Current top commands
I recently got in touch with a future colleague who was keen on learning more about genomics and that got me thinking about commands I frequently use these days. I’ve previously touched upon the usefulness of github. So here are more snapshots of my bioinformatics workbench.
February 2021: Spring is coming in still-in-lockdown London
Project organisation. Genomic datasets are huge and my work space does not allow for many of these files of several mega or giga bytes. I cannot keep multiple copies of each dataset in my projects, because my work space would be full. Instead, I give each project an access to the archived copy via a soft-linked version of the dataset (e.g. ln -s archive/my-sequences.fasta project1/input/my-sequences.fasta
). The syntax of my command line will be as expected (e.g. head project1/input/my-sequences.fasta
), the tools will use the dataset as expected, and my work space remains clutter-free. Try it by typing man ln
in your terminal.
Well-planned experiments. Some genomic experiments can take several hours, which makes me more aware of good time management. One good practice that I learnt from wet lab is to set the experiment in a lab room before lunch (say, a PCR), walk away from that room for a well-earned break, and come back in the afternoon to check the result. I do the same with the in silico experiments. From my work space, I enter my project space where datasets and tools are at the ready. I “create a lab room” and start the experiment, check for a minute that everything is running as expected, I then “walk away from the room” without the experiment stopping.
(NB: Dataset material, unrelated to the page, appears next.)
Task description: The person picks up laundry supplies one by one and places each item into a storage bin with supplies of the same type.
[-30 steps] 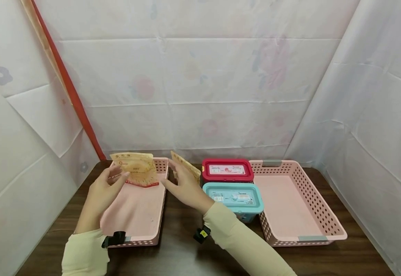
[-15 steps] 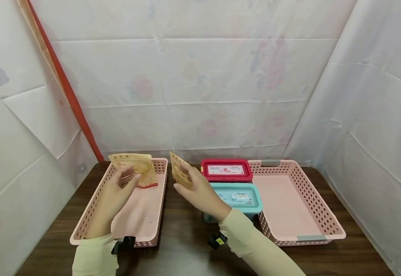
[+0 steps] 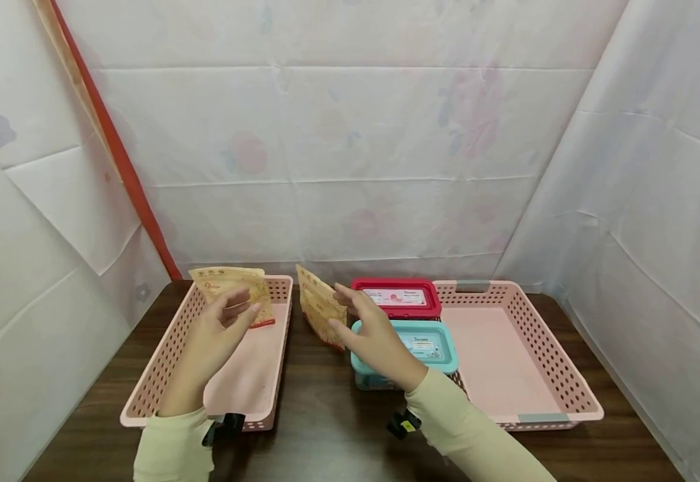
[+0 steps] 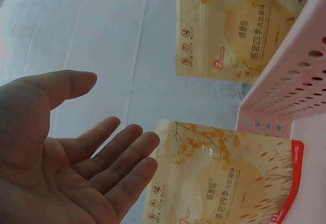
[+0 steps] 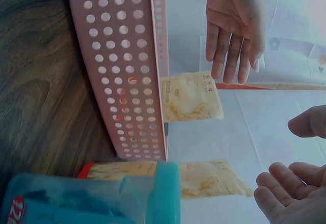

I can “re-enter the room” as I wish to check the workflow, and I once the results are in, I can “remove the room”. Make your own lab rooms with screen
or tmux
.
Speed things up with parallel. One of the common tasks on my work bench is to map sequenced reads to a genome assembly. It is the process to match the sequences of nucleotides between the two sets of data: many small sequences that came out of a sequencer (reads) and a small number of long sequences that came out of an assembling algorithm (genome). This can take several hours, even days! I recently had a hundred samples to map to the assembly. To speed up the process, I used a tool that uses multiple computers at once, with the same output as if I was to run the tasks sequentially, one sample at a time. Learn more about GNU parallel.
I am also using R ggplot, Nextlow, Git push. I’ll talk about these another time.